[Dataset entries]
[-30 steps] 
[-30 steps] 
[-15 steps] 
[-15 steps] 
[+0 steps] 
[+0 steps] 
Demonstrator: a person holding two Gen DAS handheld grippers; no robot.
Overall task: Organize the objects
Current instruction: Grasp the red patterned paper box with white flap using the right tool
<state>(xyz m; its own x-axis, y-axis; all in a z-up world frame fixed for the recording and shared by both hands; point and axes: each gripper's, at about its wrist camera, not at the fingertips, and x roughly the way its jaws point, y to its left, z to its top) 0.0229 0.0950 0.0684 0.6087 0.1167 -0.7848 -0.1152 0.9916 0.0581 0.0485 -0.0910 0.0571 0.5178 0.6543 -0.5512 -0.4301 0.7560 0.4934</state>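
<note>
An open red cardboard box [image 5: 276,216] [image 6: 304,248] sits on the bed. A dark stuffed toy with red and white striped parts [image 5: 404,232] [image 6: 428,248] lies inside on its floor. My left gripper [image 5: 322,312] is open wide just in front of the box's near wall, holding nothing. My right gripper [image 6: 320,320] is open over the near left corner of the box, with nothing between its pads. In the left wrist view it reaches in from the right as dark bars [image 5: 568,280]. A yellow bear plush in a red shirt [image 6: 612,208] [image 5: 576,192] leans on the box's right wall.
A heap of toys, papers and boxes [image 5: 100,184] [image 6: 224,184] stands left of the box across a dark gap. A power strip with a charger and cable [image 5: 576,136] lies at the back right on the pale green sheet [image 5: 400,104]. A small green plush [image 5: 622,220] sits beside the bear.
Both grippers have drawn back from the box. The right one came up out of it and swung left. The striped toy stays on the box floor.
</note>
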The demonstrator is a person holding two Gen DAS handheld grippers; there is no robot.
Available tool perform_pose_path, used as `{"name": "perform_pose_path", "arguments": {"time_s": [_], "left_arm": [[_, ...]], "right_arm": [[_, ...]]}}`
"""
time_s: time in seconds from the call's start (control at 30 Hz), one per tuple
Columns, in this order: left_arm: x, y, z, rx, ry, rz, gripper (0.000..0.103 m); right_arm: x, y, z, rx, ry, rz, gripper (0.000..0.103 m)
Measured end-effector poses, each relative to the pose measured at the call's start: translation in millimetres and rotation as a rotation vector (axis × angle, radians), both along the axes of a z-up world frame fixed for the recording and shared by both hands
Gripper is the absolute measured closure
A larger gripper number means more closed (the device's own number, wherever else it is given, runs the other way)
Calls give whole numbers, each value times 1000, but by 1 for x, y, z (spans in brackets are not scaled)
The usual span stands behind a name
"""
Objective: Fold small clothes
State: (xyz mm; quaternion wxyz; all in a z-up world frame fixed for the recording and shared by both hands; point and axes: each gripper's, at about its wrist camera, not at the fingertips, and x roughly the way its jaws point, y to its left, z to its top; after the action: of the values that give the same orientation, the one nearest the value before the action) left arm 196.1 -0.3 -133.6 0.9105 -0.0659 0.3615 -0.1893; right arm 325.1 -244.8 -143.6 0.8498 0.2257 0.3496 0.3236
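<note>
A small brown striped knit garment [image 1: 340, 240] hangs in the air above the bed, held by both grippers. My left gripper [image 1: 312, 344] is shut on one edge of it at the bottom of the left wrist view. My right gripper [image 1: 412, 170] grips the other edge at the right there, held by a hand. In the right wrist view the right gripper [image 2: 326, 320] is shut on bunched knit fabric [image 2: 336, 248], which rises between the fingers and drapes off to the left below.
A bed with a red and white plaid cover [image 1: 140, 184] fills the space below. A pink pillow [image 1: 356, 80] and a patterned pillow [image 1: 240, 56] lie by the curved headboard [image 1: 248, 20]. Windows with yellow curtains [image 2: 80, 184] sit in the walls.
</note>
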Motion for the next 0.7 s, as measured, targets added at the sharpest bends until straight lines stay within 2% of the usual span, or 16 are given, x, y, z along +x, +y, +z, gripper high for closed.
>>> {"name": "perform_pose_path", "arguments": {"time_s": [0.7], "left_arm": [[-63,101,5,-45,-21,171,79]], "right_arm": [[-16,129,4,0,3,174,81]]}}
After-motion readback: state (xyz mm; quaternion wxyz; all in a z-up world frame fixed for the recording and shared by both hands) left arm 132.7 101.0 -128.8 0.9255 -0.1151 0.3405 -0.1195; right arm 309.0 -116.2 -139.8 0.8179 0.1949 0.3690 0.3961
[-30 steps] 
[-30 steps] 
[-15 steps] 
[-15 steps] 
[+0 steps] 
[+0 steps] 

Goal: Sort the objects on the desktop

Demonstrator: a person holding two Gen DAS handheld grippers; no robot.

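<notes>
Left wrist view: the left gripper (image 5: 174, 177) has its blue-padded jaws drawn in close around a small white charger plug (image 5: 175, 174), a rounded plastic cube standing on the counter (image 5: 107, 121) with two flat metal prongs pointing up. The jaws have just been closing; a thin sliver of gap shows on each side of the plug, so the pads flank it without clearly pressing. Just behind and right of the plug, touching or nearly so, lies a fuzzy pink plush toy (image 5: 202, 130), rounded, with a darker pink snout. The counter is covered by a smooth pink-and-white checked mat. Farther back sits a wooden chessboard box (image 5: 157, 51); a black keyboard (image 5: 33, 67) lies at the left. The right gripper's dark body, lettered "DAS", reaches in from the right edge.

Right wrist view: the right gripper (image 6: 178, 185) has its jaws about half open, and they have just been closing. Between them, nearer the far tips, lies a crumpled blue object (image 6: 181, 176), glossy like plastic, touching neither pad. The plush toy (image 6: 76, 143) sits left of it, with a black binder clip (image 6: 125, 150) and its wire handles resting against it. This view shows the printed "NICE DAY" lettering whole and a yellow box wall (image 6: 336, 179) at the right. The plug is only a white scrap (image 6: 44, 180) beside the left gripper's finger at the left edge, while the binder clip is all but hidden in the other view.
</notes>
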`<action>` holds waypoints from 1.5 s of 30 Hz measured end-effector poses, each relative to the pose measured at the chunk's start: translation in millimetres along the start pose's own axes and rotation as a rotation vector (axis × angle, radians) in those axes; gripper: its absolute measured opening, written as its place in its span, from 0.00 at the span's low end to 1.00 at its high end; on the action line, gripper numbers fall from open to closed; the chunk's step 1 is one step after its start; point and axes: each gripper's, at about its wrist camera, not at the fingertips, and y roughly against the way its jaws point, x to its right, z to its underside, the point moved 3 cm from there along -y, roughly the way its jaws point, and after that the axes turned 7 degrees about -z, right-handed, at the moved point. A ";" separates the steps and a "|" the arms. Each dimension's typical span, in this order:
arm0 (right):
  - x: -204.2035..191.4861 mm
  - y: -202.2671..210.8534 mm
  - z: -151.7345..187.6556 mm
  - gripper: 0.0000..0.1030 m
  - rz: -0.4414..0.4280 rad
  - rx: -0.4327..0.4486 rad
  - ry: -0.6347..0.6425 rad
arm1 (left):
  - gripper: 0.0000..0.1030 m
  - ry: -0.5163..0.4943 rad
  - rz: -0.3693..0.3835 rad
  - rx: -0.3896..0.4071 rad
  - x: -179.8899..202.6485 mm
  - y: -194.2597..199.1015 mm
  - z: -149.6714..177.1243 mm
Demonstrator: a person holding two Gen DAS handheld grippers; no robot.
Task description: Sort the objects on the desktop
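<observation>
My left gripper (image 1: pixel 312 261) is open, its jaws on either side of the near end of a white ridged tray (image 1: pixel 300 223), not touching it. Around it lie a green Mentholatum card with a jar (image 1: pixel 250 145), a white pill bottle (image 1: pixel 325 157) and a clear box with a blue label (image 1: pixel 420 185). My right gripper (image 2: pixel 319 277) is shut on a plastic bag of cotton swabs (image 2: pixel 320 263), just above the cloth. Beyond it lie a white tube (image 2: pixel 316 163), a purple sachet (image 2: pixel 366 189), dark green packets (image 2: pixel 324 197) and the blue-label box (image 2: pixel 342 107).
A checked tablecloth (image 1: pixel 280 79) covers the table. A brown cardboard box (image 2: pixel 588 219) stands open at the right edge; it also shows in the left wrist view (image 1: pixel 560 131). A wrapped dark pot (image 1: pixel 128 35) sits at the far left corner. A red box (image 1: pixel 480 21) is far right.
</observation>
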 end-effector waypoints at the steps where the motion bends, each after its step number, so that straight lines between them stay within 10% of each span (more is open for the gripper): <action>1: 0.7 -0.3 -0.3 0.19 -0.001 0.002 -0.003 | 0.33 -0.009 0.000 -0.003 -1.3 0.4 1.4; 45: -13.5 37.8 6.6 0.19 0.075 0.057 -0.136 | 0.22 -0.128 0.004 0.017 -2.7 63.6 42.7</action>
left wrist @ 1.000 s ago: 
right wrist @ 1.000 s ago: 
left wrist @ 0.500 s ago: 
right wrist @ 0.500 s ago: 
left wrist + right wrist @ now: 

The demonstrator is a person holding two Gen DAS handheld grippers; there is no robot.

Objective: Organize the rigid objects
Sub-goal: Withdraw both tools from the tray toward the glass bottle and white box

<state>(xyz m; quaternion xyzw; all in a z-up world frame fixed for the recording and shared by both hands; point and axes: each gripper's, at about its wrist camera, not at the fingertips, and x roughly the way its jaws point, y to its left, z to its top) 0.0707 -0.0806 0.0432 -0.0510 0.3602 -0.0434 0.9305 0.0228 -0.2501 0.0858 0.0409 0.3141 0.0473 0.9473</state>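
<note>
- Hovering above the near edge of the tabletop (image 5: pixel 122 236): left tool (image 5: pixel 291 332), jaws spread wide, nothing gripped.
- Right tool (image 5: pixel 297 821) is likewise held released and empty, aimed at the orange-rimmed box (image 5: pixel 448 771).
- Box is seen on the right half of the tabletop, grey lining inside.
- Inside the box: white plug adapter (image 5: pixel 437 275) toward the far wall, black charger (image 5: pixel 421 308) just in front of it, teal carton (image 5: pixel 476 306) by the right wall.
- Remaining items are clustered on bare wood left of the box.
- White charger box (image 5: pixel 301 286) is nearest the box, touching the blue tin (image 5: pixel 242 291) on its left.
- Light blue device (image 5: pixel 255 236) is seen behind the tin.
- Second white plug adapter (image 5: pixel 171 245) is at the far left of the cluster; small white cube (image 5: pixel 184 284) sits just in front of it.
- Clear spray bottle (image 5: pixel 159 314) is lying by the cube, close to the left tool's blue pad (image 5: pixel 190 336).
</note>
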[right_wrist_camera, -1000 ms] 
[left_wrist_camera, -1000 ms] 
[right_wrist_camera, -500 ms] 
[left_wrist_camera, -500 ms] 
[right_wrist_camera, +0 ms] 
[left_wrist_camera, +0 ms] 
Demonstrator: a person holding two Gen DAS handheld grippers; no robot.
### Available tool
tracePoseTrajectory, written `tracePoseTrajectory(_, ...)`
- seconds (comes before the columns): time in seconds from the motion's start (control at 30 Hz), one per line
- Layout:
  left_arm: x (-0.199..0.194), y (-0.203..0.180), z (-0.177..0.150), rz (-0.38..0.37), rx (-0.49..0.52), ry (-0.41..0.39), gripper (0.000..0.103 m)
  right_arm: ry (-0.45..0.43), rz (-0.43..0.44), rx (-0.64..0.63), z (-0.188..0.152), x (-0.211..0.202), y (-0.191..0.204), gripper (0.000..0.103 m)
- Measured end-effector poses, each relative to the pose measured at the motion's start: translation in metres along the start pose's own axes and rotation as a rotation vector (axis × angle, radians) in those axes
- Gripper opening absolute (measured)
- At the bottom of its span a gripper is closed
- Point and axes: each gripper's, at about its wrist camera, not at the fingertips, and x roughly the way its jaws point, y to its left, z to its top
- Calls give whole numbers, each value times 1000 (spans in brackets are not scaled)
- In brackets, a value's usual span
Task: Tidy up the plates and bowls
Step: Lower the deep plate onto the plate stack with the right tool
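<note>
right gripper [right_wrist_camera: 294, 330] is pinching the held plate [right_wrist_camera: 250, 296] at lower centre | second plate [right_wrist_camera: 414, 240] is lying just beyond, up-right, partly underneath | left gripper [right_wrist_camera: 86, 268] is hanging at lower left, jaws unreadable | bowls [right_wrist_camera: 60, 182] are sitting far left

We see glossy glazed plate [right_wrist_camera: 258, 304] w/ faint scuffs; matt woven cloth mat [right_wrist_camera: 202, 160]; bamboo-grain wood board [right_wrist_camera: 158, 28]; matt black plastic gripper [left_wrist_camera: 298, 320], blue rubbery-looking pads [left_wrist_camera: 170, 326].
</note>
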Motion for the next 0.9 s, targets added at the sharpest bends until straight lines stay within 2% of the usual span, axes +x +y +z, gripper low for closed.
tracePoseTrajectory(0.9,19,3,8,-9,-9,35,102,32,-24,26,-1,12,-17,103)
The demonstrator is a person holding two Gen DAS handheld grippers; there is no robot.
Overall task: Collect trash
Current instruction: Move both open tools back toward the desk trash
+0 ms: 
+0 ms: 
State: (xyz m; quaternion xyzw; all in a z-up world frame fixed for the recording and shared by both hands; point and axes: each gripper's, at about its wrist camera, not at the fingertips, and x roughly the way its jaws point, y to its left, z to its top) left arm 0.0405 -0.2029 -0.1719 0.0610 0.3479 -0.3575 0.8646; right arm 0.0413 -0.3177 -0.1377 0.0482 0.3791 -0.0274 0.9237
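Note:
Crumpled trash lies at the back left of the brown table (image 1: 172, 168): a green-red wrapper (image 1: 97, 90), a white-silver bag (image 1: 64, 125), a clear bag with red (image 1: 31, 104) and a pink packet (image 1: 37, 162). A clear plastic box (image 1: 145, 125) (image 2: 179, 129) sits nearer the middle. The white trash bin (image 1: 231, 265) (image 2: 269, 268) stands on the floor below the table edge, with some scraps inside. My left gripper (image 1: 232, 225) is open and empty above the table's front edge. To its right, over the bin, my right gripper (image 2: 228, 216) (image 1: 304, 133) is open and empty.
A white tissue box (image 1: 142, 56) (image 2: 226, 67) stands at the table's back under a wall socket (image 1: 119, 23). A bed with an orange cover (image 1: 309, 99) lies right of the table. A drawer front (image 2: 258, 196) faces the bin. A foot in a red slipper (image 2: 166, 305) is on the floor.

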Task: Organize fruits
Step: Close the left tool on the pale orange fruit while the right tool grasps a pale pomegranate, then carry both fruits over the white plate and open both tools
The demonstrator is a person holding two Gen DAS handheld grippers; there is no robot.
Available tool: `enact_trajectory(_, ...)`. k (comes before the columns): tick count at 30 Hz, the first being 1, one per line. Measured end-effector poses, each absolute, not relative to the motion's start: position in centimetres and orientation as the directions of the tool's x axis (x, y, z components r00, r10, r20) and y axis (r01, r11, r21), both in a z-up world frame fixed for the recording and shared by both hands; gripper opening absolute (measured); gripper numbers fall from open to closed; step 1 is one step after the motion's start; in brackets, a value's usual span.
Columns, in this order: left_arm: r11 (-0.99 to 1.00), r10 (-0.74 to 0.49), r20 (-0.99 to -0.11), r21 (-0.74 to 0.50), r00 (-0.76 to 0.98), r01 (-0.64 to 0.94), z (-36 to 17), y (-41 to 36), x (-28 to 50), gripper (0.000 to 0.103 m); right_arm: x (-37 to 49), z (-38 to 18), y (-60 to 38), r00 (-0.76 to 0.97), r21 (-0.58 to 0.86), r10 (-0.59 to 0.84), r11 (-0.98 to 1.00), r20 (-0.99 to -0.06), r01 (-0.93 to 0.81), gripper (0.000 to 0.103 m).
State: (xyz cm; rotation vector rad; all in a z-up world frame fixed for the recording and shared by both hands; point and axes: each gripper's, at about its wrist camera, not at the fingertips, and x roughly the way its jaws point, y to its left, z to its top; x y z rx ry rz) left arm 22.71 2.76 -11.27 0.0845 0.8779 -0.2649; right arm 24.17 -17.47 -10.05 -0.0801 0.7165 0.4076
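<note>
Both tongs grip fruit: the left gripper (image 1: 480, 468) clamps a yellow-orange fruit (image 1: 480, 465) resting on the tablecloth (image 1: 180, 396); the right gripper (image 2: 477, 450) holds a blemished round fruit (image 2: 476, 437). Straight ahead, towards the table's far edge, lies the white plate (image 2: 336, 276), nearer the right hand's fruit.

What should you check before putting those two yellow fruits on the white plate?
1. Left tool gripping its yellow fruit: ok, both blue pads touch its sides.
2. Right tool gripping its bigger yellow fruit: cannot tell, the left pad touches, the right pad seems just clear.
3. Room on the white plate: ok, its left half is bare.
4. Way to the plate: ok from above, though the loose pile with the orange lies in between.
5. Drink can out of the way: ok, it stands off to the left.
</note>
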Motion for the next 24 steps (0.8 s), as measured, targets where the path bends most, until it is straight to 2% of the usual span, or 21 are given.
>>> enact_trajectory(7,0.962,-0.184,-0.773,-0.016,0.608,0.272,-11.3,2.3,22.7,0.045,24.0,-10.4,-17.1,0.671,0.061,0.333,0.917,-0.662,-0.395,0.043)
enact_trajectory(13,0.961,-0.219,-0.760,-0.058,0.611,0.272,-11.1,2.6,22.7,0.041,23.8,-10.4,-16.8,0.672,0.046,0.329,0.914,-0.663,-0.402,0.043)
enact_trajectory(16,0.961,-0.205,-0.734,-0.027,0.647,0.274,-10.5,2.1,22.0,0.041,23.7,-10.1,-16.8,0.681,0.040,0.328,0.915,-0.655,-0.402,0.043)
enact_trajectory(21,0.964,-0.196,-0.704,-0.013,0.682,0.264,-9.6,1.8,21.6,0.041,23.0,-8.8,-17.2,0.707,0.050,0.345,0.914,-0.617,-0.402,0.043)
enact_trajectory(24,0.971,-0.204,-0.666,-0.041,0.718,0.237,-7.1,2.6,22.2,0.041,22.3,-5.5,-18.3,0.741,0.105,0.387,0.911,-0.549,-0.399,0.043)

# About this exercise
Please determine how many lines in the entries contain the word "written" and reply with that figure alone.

# Your solution
2